PROBLEM STATEMENT = Pictures stay out of the copy; set down each line of the listing below exactly.

[GIVEN MATERIAL — start]

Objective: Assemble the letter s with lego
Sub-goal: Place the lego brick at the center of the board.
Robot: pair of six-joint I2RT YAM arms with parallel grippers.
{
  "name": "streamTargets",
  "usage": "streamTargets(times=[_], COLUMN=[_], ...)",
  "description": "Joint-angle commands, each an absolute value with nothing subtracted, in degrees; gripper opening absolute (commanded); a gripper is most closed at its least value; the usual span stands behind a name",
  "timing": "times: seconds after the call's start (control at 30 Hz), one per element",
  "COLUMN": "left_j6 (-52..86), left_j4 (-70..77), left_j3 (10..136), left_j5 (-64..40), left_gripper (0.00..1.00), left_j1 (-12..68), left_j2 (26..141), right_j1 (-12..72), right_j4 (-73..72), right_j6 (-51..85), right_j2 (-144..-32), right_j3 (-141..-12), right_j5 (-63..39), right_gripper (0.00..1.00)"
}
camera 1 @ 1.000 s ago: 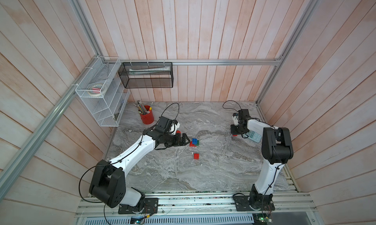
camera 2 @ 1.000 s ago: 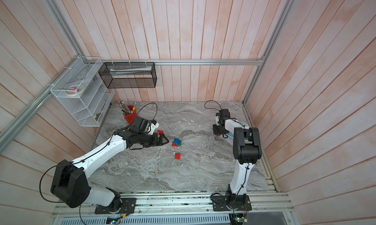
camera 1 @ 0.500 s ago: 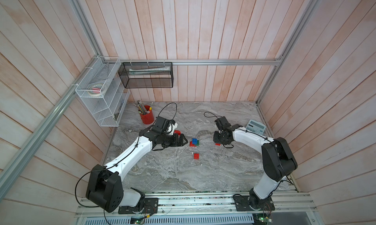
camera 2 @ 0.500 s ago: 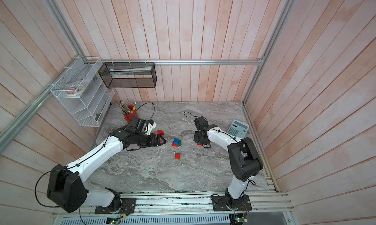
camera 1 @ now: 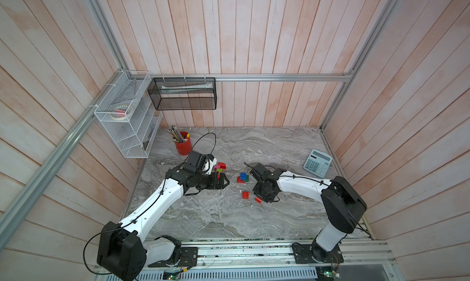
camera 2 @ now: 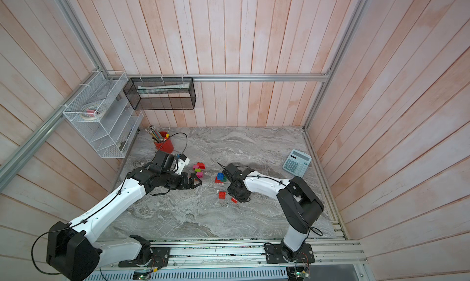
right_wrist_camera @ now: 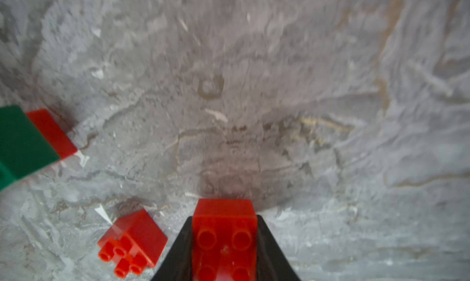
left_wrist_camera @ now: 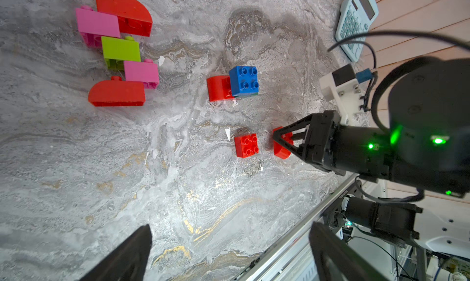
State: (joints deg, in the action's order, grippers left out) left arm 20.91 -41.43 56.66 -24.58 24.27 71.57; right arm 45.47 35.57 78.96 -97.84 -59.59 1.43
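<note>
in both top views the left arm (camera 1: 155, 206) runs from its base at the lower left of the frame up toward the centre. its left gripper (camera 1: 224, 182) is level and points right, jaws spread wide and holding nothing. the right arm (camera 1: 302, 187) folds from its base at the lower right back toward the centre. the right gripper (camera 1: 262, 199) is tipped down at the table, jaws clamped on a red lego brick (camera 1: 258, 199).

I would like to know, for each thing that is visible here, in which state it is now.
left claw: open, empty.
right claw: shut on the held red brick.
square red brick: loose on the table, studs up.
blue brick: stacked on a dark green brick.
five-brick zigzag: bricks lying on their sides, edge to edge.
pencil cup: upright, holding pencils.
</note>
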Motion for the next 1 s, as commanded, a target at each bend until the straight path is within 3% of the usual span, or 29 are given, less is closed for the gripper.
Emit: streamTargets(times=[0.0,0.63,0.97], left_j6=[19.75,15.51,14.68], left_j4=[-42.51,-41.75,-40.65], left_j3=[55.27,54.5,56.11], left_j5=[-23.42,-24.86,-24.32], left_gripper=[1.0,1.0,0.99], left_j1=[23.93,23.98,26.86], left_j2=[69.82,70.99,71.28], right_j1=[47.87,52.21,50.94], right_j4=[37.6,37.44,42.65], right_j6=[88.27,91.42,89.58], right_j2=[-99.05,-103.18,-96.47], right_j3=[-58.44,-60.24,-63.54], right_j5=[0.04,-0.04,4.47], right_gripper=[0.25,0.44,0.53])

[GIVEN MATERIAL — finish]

WRITTEN REPLY =
Objective: Assemble the letter s with lego
Sub-goal: Place the lego brick at the center of the board.
Robot: pair of six-joint I2RT YAM arms with parallel grippers.
{
  "name": "streamTargets",
  "usage": "streamTargets(times=[_], COLUMN=[_], ...)",
  "description": "Joint-angle commands, each an absolute value with nothing subtracted, in degrees; gripper opening absolute (commanded); a gripper is most closed at its least value; the usual span stands behind a name",
  "timing": "times: seconds after the call's start (control at 30 Hz), one per element",
  "COLUMN": "left_j6 (-52..86), left_j4 (-70..77), left_j3 (10..136), left_j5 (-64..40), left_gripper (0.00..1.00), left_j1 (-12..68), left_j2 (26..141), right_j1 (-12..72), right_j4 (-73..72), right_j6 (-51..85), right_j2 (-144..-32), right_j3 (-141..-12), right_j5 (-63..39), right_gripper (0.00..1.00)"
}
camera 1 @ 1.000 s ago: 
camera 2 @ 1.000 s ago: 
camera 1 @ 0.500 s ago: 
camera 2 @ 0.500 s ago: 
camera 1 @ now: 
camera 2 @ now: 
right_wrist_camera @ now: 
left_wrist_camera @ now: 
State: (joints deg, in the action's order, grippers left out) left arm 20.91 -41.43 56.66 -24.58 24.27 71.57; right arm 45.47 35.57 78.96 -97.84 -59.59 1.43
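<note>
in both top views the left arm (camera 1: 155, 206) runs from its base at the lower left of the frame up toward the centre. its left gripper (camera 1: 224, 182) is level and points right, jaws spread wide and holding nothing. the right arm (camera 1: 302, 187) folds from its base at the lower right back toward the centre. the right gripper (camera 1: 262, 199) is tipped down at the table, jaws clamped on a red lego brick (camera 1: 258, 199).

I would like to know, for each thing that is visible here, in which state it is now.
left claw: open, empty.
right claw: shut on the held red brick.
square red brick: loose on the table, studs up.
blue brick: stacked on a dark green brick.
five-brick zigzag: bricks lying on their sides, edge to edge.
pencil cup: upright, holding pencils.
</note>
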Motion for the next 1 s, as commanded, a target at each bend until the straight path is within 3% of the usual span, or 29 are given, less is closed for the gripper.
Emit: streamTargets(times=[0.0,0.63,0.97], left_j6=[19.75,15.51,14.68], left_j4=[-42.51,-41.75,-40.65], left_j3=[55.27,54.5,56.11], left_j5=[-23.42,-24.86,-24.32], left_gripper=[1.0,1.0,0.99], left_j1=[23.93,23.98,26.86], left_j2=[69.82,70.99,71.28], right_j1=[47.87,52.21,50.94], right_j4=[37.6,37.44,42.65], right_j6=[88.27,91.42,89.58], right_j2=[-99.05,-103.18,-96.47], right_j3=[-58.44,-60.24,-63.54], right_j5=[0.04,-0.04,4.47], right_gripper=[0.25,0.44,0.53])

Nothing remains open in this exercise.